Since the mid-2000 release of MSXML 3.0, MSXML has had complete support for both XSLT 1.0 alongside the older dialect. MSXML 3.0 became the default XML services library of Internet Explorer (IE) upon the release of IE 6.0 in August 2001. Older versions of IE could use MSXML 3.0 only with a custom install in "replace mode".

The XSL family

XSL Transformations

XSL Transformations (XSLT) currently has many implementations available.

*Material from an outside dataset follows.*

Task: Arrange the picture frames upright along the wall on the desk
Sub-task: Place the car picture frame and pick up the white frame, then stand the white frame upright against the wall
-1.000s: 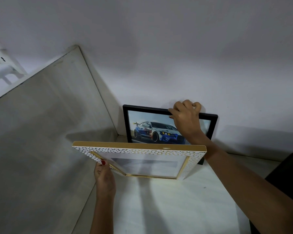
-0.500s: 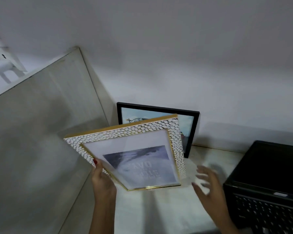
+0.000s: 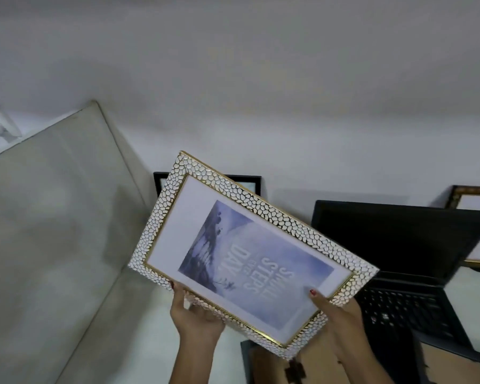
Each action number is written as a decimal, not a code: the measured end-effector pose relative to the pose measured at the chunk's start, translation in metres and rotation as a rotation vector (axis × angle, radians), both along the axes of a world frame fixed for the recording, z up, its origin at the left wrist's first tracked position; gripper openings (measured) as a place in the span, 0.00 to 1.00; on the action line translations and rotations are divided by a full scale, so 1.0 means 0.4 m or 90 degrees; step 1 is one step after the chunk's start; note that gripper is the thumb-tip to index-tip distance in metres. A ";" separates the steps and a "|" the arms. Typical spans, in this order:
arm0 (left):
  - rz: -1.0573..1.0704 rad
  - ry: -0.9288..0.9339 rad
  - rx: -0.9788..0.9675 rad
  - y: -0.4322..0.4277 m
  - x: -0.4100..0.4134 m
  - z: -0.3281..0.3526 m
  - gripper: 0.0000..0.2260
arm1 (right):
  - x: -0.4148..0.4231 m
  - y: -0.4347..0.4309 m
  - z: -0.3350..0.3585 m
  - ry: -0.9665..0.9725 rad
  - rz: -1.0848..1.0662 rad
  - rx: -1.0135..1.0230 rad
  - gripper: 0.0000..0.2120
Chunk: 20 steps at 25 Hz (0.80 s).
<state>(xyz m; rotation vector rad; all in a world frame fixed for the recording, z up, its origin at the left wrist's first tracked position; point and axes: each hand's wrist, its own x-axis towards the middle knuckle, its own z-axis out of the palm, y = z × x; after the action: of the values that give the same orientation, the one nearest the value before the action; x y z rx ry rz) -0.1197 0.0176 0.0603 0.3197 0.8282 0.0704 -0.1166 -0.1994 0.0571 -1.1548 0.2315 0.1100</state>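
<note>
I hold a white-and-gold pebbled picture frame [image 3: 250, 253] tilted in mid-air above the desk, its blue print with white lettering turned sideways. My left hand [image 3: 194, 317] grips its lower left edge from below. My right hand [image 3: 336, 311] grips its lower right corner, thumb on the glass. Behind it a black frame [image 3: 247, 180] stands upright against the wall in the corner, mostly hidden. A dark gold frame [image 3: 471, 199] leans on the wall at far right.
An open black laptop [image 3: 399, 261] sits on the desk to the right. A grey partition panel [image 3: 53, 231] closes the left side. A frame lying back-up [image 3: 316, 364] rests at the near edge. The white desk [image 3: 150, 314] shows below the held frame.
My right hand left the black frame's top, came down and took hold of the pebbled frame. That frame rose and turned its face toward me, rotating clockwise. The view shifted right, revealing the laptop.
</note>
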 end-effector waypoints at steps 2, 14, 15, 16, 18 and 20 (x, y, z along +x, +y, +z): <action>-0.061 -0.018 -0.052 -0.127 -0.040 0.015 0.19 | -0.019 -0.130 0.067 -0.065 -0.036 -0.004 0.32; -0.365 0.030 0.375 -0.875 -0.102 0.033 0.26 | -0.122 -0.990 0.463 -0.351 -0.038 -0.606 0.20; -0.295 -0.038 0.497 -0.910 -0.091 0.058 0.27 | -0.129 -1.034 0.498 -0.368 0.011 -0.681 0.17; -0.262 -0.118 0.610 -0.950 -0.085 0.087 0.29 | -0.131 -1.073 0.520 -0.374 0.063 -0.759 0.14; -0.397 -0.316 0.780 -1.062 -0.079 0.139 0.29 | -0.122 -1.134 0.536 -0.381 0.126 -0.927 0.13; -0.660 -0.460 0.793 -1.200 -0.064 0.150 0.28 | -0.092 -1.185 0.517 -0.375 0.145 -1.077 0.13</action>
<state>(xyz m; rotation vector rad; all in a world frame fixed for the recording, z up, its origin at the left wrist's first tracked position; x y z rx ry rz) -0.1452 -0.4626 0.1203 1.7418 -0.2767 -0.2764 -0.1533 -0.6735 0.2640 -2.8124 -0.4651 -0.3047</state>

Several web browsers, including Internet Explorer (using the MSXML engine), Firefox, Mozilla, and Netscape (all using the TransforMiiX engine), Opera (native engine) and Safari, all support transformation of XML to HTML (or other languages) through XSLT. Other notable implementations include Saxon and Xalan.

It is possible to see the transformed file in Mozilla Firefox by installing the Web Developer toolbar by Chris Pederick.

XSL Formatting Objects

Support for XSL Formatting Objects is available in a number of products:

  • the XEP package from RenderX has near 100% support for XSL-FO 1.0
  • XSLFormatter from Antenna House also has near 100% support for the XSL-FO 1.0 specification and has 100% support for all new features within the XSL-FO 1.1 specification
  • XINC from Lunasil has a great amount of support for the XSL-FO 1.0 specification
  • FOP from the Apache project can render a portion of the XSL formatting objects 1.0 specification to PDF
  • Xml2PDF Server 2007 from AltSoft has near 100% support for the XSL-FO 1.1

These products support output in a number of file formats, to varying degrees:


XML Path Language (XPath), itself part of the XSL family, functions within XSLT as a means of navigating an XML document.

Another W3C project, XQuery, aims to provide similar capabilities for querying XML documents using XPath.


  1. Michael Kay. XSLT Programmer's Reference (1 ed.). Wrox. ISBN 1-861003-12-9.